### Material for the task
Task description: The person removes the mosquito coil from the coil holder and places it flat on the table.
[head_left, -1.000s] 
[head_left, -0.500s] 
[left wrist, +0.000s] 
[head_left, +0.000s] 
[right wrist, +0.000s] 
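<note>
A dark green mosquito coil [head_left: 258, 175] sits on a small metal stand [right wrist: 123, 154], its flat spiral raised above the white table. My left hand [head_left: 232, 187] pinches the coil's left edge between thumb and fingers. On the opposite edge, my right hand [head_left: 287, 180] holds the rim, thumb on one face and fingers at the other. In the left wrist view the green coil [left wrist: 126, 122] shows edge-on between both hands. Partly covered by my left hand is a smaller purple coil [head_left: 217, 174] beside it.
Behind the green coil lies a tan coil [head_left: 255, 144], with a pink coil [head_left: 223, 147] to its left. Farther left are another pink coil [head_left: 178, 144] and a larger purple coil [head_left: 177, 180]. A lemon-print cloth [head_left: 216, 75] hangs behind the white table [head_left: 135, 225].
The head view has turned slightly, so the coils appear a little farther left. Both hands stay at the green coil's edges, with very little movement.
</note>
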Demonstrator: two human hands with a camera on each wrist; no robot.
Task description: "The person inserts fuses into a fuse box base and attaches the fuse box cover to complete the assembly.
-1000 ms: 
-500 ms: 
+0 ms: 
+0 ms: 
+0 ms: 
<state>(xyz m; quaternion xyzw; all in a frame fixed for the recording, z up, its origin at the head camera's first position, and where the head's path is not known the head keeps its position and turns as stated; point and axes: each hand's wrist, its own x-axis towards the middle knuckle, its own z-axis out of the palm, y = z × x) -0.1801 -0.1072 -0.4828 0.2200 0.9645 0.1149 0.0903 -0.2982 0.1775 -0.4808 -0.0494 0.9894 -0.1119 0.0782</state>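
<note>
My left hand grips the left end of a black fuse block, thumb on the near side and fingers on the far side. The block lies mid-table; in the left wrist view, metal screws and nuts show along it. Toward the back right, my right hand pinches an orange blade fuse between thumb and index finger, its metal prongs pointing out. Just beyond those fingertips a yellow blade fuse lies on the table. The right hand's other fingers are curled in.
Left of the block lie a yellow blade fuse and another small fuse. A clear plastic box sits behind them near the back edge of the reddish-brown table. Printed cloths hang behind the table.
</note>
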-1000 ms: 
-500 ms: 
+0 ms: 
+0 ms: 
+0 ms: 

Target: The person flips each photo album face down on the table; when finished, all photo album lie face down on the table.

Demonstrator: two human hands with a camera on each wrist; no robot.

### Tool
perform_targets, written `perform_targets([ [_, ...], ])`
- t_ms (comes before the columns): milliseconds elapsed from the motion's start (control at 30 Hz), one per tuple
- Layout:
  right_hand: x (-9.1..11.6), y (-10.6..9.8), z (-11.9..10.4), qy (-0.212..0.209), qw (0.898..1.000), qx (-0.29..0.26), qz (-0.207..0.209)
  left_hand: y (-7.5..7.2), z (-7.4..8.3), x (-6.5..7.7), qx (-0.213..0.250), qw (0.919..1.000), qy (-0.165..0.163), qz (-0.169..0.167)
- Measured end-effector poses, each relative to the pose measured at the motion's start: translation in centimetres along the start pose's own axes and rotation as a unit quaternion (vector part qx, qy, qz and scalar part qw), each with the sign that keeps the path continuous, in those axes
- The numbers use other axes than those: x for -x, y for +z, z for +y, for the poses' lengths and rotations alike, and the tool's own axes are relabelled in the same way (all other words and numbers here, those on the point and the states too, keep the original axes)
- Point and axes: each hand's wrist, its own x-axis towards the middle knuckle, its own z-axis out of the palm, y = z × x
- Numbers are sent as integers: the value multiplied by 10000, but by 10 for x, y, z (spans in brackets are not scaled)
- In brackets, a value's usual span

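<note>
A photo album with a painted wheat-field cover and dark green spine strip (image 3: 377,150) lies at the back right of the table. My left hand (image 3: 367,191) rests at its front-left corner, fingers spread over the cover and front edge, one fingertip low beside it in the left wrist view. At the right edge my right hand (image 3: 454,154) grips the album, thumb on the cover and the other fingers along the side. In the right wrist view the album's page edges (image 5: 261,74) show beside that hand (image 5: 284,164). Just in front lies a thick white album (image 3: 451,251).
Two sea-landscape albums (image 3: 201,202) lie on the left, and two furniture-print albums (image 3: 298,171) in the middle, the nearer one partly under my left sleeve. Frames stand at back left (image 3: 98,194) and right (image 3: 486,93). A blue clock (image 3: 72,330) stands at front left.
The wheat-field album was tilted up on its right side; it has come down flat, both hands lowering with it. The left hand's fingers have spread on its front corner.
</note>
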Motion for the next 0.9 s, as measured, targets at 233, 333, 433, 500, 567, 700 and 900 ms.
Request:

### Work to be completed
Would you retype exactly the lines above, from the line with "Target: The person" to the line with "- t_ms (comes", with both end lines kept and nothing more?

### Exercise result
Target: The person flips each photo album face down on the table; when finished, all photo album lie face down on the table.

Demonstrator: two human hands with a camera on each wrist; no robot.

### Tool
perform_targets, written `perform_targets([ [_, ...], ])`
- t_ms (comes before the columns): milliseconds elapsed from the motion's start (control at 30 Hz), one per tuple

What came before is the finished answer.